# Range ammo for .45 acp (poll)



## Navy Jake (Oct 14, 2007)

Best ammo for putting holes in targets.

Wolf
CCI Blazer
Winchester White
Remington UMC

I shot a magazine of wolf today, and it shot all right. any thing bad about it? Is steel casing ok?

I shoot a springfield 1911


----------



## Baldy (Jun 21, 2006)

I roll my own and I like 5.3grs of Win-231 with a 185gr lswc and Win primers. Two different S&W autos work great and its accurate.


----------



## JeffWard (Aug 24, 2007)

I like Remington UMC... cuz it comes in 250 Round boxes...

Otherwise, rapid-fire at 7M??? who cares?

The UMC is about $0.0245 cheaper per squeeze than Win White-Box

lol


----------



## Navy Jake (Oct 14, 2007)

Here at walmart, the cheapest is CCI then White box followed by UMC.

UMC shot the dirtiest for me, but I clean after every range trip so that does not bother me too much....

Any input on wolf? Are steel casings that bad?


----------



## Old Padawan (Mar 16, 2007)

Wallmart has an excellent price on white box.


----------



## tony pasley (May 6, 2006)

I just don't like the CCI so I don't use it.


----------



## Wandering Man (Jul 9, 2006)

When I shoot store-bought, I get something with brass cases so I can use them for reloading. Wal-Wins are easily available and work well.

WM


----------



## toopercentmlk (Apr 25, 2007)

How about blazer brass?
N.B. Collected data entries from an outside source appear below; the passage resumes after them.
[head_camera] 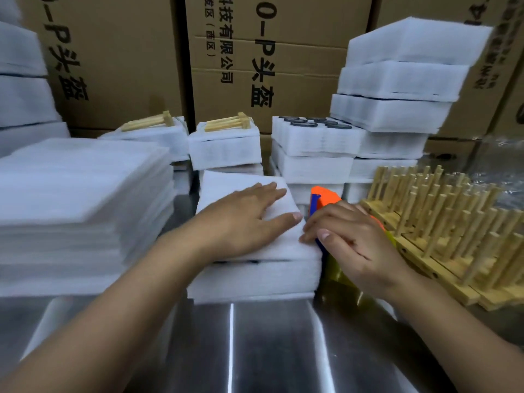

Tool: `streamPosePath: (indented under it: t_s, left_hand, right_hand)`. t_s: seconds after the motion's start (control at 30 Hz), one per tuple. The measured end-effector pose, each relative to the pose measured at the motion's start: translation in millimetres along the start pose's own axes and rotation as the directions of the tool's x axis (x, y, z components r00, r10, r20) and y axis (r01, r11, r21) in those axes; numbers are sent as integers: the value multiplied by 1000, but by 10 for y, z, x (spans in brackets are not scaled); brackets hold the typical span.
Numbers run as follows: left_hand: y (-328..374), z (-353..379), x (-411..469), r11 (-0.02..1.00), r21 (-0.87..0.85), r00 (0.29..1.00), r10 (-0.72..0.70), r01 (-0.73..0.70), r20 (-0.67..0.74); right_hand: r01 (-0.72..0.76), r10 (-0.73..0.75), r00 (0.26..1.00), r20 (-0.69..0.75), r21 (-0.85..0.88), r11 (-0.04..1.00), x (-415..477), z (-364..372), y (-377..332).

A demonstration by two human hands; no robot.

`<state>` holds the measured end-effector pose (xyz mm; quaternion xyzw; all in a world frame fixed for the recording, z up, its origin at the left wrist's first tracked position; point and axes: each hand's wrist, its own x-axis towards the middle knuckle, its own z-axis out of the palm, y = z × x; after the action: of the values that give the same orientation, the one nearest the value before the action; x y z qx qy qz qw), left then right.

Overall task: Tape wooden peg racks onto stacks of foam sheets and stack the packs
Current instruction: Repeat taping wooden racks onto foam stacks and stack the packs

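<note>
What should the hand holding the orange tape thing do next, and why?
Probably pull the tape dispenser up and across the top of the foam stack. The right hand holds it against the stack's right edge, yellowish tape seems to run down that side already, and the left hand presses flat on top, keeping the sheets steady.

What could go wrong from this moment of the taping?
1. The left hand only presses flat on the foam stack, so sheets may slip when the right hand pulls the tape dispenser.
2. That hand works close beside the peg racks and might knock them.
</note>
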<state>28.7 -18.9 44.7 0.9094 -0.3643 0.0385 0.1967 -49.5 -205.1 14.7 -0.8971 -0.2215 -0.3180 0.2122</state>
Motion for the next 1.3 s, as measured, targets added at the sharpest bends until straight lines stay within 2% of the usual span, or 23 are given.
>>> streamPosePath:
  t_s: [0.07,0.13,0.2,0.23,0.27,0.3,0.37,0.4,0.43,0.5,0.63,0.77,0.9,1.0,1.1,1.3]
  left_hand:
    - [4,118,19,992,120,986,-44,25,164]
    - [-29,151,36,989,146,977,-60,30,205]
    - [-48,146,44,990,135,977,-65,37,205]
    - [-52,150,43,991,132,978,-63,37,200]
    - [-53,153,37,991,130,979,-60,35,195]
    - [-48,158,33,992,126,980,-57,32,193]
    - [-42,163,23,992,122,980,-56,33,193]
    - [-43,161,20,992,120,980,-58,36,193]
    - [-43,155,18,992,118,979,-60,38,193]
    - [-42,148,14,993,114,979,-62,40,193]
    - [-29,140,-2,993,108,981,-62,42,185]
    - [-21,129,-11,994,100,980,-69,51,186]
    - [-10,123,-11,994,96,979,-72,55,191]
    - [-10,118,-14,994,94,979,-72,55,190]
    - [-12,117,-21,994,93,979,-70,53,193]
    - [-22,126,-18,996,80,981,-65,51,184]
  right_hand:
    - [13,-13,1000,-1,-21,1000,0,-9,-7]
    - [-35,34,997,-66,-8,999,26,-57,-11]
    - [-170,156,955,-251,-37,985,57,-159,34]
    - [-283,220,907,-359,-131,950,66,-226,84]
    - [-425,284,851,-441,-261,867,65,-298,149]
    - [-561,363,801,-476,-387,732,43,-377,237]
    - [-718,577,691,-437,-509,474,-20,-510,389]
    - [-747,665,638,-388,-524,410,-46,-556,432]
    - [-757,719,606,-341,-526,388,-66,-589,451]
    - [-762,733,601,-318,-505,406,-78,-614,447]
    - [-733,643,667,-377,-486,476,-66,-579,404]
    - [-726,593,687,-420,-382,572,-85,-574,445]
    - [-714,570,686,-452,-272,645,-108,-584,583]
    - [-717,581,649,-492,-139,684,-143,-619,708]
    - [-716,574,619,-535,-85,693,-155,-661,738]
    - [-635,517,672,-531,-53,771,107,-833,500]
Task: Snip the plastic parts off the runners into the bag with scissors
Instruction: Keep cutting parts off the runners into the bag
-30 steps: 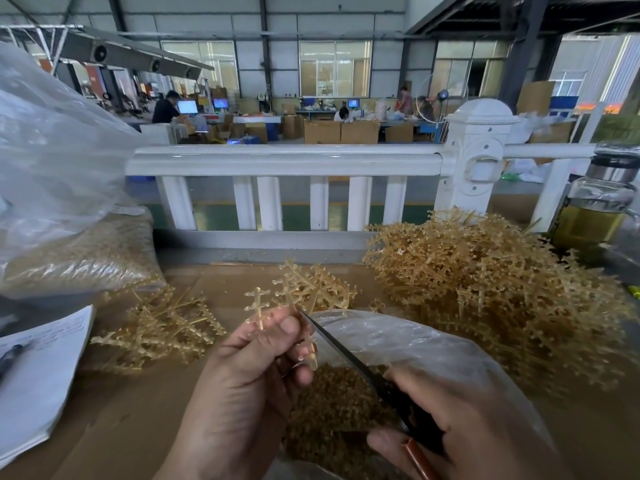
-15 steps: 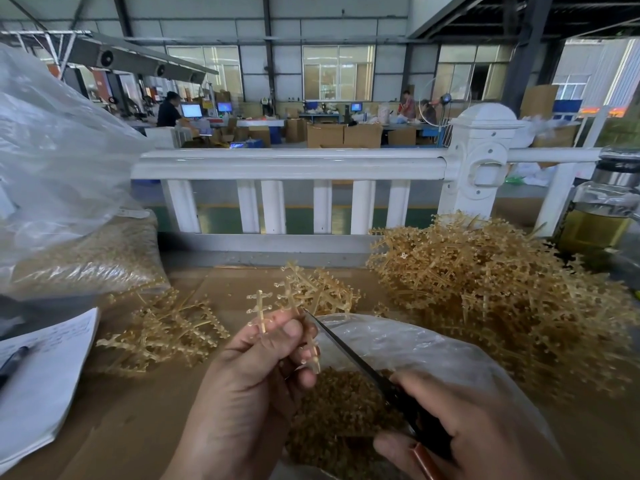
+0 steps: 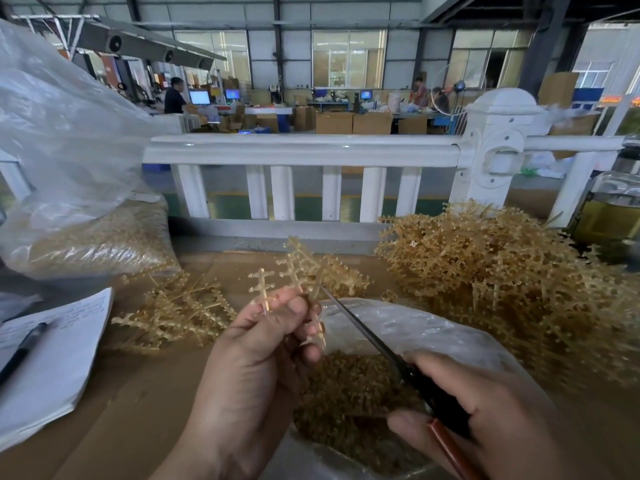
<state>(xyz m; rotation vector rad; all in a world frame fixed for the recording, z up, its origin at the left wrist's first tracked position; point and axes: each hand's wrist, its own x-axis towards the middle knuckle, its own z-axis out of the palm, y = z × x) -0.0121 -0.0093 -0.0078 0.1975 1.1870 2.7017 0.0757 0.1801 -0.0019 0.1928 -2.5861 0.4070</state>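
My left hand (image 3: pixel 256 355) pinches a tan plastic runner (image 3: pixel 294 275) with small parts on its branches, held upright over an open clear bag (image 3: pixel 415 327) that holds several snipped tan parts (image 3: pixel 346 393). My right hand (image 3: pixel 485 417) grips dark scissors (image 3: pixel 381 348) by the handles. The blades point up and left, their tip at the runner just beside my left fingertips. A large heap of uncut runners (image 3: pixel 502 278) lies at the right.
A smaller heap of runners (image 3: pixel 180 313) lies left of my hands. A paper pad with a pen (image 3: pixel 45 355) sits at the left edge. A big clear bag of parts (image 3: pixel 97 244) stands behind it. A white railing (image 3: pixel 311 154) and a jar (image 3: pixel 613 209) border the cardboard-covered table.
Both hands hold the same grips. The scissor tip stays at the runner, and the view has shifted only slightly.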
I'd love to shoot magtech all the time but the 500rds I got from online went up in price! Anyone know an online bulk ammo dealer?


----------



## JeffWard (Aug 24, 2007)

I switched to UMC.

Walmart now has the 100 round WWB, and the 250 round UMC.
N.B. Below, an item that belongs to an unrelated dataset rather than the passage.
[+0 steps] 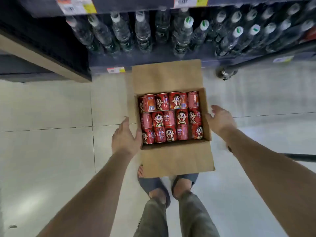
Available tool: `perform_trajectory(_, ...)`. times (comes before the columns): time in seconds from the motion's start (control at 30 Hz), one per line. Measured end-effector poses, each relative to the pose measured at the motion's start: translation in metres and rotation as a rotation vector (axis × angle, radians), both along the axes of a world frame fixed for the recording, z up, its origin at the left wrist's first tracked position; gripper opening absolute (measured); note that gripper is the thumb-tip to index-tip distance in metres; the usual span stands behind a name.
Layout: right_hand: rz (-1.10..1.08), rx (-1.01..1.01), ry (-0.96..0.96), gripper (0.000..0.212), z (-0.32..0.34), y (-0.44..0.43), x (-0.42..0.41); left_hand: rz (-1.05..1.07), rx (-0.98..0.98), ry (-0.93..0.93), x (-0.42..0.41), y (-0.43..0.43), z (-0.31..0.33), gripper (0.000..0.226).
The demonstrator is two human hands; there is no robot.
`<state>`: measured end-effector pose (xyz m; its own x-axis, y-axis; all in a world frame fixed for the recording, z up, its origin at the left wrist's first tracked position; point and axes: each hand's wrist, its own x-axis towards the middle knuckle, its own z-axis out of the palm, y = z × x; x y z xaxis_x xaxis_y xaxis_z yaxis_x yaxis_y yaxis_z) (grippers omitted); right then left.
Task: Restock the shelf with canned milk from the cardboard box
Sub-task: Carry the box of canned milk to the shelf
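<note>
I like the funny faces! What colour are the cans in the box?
Red milk cans, seen in the head view.

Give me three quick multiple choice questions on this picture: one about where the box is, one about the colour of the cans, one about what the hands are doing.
1. Where is the cardboard box?
A. On the floor before the shelf
B. On the shelf
C. On a cart

2. What colour are the cans?
A. Blue
B. Red
C. Green

3. What do the left hand and right hand hold?
A. One can each
B. A bottle
C. Nothing; both open beside the box

Answers:
1 A: it sits on the tiles below the water bottles.
2 B: red labels with a cartoon face.
3 C: fingers spread at the box's two sides, no can lifted.
</note>
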<state>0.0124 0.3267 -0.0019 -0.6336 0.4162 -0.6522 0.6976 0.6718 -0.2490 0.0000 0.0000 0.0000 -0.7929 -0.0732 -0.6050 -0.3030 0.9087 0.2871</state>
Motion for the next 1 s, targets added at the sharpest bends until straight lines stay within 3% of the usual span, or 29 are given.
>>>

100 rounds just doesn't do it for me any more... Kinda like coke... you need a little more every time for the same rush...


lol

Jeff


----------



## OJ (Dec 25, 2006)

Actually, CCI Blazer comes in the aluminum cases and brass cases - both work equally well for me and sometimes Wal Mart has the Blazer Brass on sale for a better price.

:smt1099


----------



## MetalMan52 (Dec 15, 2007)

*Ammo*

Baldie,
I'm with you. Maybe I have way too much time on my hands but I melt my own wheel weights, cast my own 200 gr swc bullets and roll my own for paper punching. I have also tried a 230 gr round nose but the swc's feed without any problems.
I also use WW231 powder, 5.0 gr in the military cases and 5.2 gr in the commercial cases are my standard loads.

Pat


----------



## Night Gunner (Nov 1, 2007)

*Blazers CCI*

I use them too and Wal mart is the best place to get them.


----------